Targeting the biological underpinnings of pulmonary metastasis in osteosarcoma
Osteosarcoma is a bone tumor that affects children during their growth spurt. Treatment is difficult and has not improved in almost four decades. Most of the kids who die from osteosarcoma succumb to complications of lung metastasis. Therapies that prevent or treat metastatic disease may be the most impactful innovation that we could bring these children. There are currently three primary challenges that prevent us from improving outcomes in these patients: First, we know what the most common genetic changes in osteosarcoma are, but we know little about how these changes create cancer. The defining feature of osteosarcoma genomes is simply widespread rearrangement of chromosomes (like DNA going through a blender).
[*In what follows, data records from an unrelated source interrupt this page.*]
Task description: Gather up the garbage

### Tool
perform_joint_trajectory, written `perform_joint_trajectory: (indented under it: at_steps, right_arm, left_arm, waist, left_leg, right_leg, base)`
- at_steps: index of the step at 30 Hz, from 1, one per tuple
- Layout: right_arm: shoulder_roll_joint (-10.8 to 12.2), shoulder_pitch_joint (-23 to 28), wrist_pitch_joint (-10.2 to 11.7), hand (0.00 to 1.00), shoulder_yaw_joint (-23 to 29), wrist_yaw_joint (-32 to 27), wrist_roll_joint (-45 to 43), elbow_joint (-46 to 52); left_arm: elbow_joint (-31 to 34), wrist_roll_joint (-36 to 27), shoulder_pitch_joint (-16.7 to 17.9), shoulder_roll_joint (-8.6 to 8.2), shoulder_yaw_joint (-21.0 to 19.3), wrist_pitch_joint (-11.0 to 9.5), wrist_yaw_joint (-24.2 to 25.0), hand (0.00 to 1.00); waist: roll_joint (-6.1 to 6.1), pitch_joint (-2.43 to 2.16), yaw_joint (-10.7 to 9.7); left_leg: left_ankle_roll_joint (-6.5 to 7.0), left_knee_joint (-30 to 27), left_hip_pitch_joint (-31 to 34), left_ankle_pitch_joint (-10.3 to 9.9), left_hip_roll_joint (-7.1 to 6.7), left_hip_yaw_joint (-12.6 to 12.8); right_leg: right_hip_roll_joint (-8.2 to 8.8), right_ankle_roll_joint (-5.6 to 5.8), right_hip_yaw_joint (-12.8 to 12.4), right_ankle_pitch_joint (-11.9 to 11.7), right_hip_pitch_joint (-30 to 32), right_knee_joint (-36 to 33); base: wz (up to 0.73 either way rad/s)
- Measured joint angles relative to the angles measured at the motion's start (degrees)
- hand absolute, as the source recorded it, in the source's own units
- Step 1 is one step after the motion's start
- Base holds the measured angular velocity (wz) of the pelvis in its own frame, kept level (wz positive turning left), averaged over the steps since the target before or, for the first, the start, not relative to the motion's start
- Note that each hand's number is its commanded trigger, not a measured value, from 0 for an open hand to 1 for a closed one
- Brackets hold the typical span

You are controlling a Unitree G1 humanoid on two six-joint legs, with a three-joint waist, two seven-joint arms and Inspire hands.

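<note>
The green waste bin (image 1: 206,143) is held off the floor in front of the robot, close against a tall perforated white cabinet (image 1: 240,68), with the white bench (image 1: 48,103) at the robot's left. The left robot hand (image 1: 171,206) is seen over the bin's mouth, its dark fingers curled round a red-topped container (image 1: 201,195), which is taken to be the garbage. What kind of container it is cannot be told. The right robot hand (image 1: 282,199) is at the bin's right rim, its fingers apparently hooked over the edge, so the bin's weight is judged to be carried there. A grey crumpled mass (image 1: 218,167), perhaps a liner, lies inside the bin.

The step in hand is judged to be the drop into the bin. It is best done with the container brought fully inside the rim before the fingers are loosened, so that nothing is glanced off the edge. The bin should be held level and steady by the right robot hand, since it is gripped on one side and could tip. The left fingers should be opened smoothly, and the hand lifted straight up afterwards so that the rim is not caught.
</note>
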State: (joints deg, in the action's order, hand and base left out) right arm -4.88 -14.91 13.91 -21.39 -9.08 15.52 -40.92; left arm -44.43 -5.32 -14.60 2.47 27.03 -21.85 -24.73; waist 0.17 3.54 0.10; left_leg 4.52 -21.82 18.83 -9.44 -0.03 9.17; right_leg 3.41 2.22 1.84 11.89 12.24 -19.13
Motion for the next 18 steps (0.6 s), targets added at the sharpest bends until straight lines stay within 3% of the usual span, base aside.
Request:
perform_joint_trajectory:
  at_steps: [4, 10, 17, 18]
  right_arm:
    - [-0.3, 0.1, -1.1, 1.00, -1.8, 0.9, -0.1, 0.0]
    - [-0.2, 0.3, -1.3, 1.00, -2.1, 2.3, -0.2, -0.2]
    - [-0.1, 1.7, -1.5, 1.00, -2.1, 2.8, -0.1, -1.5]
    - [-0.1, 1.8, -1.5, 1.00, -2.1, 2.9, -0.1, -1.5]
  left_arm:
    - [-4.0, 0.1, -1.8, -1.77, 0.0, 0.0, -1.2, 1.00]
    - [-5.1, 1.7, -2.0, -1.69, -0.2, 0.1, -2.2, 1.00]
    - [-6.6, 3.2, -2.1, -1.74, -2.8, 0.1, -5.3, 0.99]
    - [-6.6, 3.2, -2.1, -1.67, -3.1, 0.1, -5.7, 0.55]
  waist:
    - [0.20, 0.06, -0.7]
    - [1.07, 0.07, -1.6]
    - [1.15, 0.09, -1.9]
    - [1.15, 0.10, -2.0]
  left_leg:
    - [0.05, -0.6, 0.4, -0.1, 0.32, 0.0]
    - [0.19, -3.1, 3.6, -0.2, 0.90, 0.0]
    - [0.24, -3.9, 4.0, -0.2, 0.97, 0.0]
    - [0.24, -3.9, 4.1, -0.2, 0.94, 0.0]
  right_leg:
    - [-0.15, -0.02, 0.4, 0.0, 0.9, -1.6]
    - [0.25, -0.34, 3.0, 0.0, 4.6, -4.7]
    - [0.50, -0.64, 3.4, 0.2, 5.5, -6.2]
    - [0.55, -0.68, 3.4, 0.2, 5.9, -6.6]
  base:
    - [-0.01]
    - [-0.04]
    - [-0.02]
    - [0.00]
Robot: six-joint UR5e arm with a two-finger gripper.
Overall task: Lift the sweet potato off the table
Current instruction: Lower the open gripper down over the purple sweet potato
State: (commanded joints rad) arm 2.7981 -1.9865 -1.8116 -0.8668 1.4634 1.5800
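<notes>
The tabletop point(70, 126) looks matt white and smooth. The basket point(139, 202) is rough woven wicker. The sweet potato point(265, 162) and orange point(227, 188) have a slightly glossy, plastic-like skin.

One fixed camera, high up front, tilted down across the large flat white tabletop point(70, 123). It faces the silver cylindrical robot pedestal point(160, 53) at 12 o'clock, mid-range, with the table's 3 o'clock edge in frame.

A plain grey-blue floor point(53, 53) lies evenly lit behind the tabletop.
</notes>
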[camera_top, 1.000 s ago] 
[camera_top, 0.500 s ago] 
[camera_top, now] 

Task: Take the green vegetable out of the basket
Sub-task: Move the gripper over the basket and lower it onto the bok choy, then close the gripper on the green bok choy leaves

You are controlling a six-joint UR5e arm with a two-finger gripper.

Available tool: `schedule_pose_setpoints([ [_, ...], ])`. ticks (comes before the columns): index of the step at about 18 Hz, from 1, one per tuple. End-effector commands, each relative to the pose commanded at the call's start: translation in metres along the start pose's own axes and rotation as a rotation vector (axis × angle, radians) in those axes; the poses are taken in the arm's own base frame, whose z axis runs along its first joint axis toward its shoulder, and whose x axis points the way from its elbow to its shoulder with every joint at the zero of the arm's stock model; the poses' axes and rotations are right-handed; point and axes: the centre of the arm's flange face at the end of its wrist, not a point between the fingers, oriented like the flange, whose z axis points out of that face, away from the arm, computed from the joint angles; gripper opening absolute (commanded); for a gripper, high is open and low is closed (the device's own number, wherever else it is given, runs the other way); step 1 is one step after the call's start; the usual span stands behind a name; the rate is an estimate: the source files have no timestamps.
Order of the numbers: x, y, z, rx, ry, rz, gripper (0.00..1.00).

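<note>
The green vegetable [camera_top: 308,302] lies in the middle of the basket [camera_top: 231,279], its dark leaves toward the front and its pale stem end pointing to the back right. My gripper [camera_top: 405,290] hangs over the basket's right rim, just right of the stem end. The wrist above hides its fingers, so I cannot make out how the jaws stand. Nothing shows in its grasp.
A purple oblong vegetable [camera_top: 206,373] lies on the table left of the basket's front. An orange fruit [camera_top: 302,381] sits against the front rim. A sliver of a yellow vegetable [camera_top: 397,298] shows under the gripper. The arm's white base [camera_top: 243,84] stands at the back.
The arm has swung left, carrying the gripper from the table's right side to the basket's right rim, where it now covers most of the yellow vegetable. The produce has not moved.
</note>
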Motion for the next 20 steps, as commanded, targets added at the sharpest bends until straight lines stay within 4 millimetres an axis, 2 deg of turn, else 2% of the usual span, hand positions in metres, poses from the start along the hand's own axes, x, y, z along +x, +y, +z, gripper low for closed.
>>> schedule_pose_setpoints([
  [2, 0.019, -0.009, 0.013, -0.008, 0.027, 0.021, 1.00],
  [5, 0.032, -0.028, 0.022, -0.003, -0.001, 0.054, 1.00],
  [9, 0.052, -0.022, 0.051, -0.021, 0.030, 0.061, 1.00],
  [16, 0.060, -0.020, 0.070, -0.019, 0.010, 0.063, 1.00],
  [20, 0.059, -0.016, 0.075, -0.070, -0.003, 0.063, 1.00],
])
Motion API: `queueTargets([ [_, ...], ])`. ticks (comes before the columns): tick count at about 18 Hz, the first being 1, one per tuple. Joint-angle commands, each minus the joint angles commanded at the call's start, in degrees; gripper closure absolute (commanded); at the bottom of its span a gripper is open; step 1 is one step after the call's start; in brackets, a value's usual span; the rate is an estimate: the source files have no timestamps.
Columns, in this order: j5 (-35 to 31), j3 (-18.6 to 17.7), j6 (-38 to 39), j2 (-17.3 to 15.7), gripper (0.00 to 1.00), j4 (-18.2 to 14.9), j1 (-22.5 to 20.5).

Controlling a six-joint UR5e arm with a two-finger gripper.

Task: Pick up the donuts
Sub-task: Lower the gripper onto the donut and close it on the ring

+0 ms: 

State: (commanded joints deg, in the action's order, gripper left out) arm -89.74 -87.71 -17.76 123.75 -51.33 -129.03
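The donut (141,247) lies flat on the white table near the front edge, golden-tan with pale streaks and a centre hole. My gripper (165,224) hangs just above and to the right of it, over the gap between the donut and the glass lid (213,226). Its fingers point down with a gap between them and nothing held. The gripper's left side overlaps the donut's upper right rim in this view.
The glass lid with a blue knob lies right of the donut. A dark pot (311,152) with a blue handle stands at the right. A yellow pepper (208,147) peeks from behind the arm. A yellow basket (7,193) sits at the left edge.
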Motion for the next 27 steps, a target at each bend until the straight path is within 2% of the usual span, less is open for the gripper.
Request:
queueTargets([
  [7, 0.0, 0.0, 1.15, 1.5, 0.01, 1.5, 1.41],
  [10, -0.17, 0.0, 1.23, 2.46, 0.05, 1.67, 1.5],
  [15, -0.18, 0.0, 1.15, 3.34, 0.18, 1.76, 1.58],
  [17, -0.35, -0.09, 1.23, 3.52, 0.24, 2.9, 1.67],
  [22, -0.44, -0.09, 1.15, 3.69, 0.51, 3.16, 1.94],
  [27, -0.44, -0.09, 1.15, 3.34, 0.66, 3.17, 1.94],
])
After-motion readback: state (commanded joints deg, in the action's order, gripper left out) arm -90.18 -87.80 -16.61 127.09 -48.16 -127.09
Parsing the changes that result from this chaos has been difficult because all current sequencing strategies map experimental sequences onto a normal human genome, not the deeply rearranged osteosarcoma genome. As such, it becomes impossible to identify the real relationship between any two parts of the genome. Second, we understand little about the steps that drive the development of metastatic lesions. We know that each metastatic lesion is filled with a complex arrangement of highly abnormal immune and lung cells alongside tumor cells, which often look quite different one from another. However, we do not understand the process that transforms a single tumor cell stuck in the lung into this complex metastatic organ. Third, when we and others have identified potential drivers of metastasis, they are usually not druggable, negating any potential impact those discoveries might have on patients.
Project Update 2024:
During Year 2 of the award, we have made significant progress in each of our aims. We have assembled a draft genome assembly of a human osteosarcoma cell line and have built and optimized computational methods for further analysis of the rearranged DNA seen in osteosarcoma. We have mapped the critical genes that regulate cell lineage in a subset of osteosarcoma tumors and have noted regulatory differences between primary and lung metastatic lesions. We have identified the changes that occur in the tumor microenvironment of lung metastasis and the spatial context in which tumor cells, immune and other cells exist. We have generated data on the changes that occur in lung metastasis upon treatment with single and combination agents. We have also succeeded in generating a large number of data sets on primary and metastatic tumors that will provide a wealth of information on the biology of metastatic osteosarcoma and which will be freely available for other researchers. We have assessed a panel of CDK12/13 degraders and inhibitors against various targets including CDK12/13 as well as CDK11 and have identified a potential new target, CDC5L. Together, our efforts, backed by regular interactions between members of our team, continue to enable our goal to identify the mechanisms that drive lung metastasis in osteosarcoma and to generate treatment strategies to disrupt these processes.
Project Goals:
Our proposal will address each of these challenges. To unravel the effects that widespread genetic rearrangements have on malignant behavior, we will build reference genomes specific to each tumor. With these tumor-specific references, we will map out all the new connections formed by those rearrangements so that we can determine how each genetic switch becomes re-wired. With these “genetic wiring diagrams” in hand, we can begin to discover they ways that this caner-specific re-wiring drives malignant behavior like metastasis. To uncover the processes that drive the development of metastatic lesions, we will employ a combination of cutting-edge techniques that allow us to watch metastases develop cell-by-cell, observing changes in gene expression across the genome, from single disseminated tumor cells to complex metastatic lesions, being sensitive to the unique genetic wiring of each tumor. To overcome the challenges of druggability, we will leverage a newer technology, pioneered by members of our research team, to develop drugs that utilize things like “molecular glues” designed to stick to specific proteins, tagging them with signals that engage the recycling machinery of the cell, eliminating the protein by degrading it (reducing the protein to its nutrient parts). Beginning with a target that we have already identified, and expanding to new targets as we learn more about the genetic re-wiring and mechanisms of metastasis, we will produce a new generation of metastasis-targeting candidate drugs. Successful prosecution of this plan could transform the therapeutic approach to patients with metastatic osteosarcoma and beyond.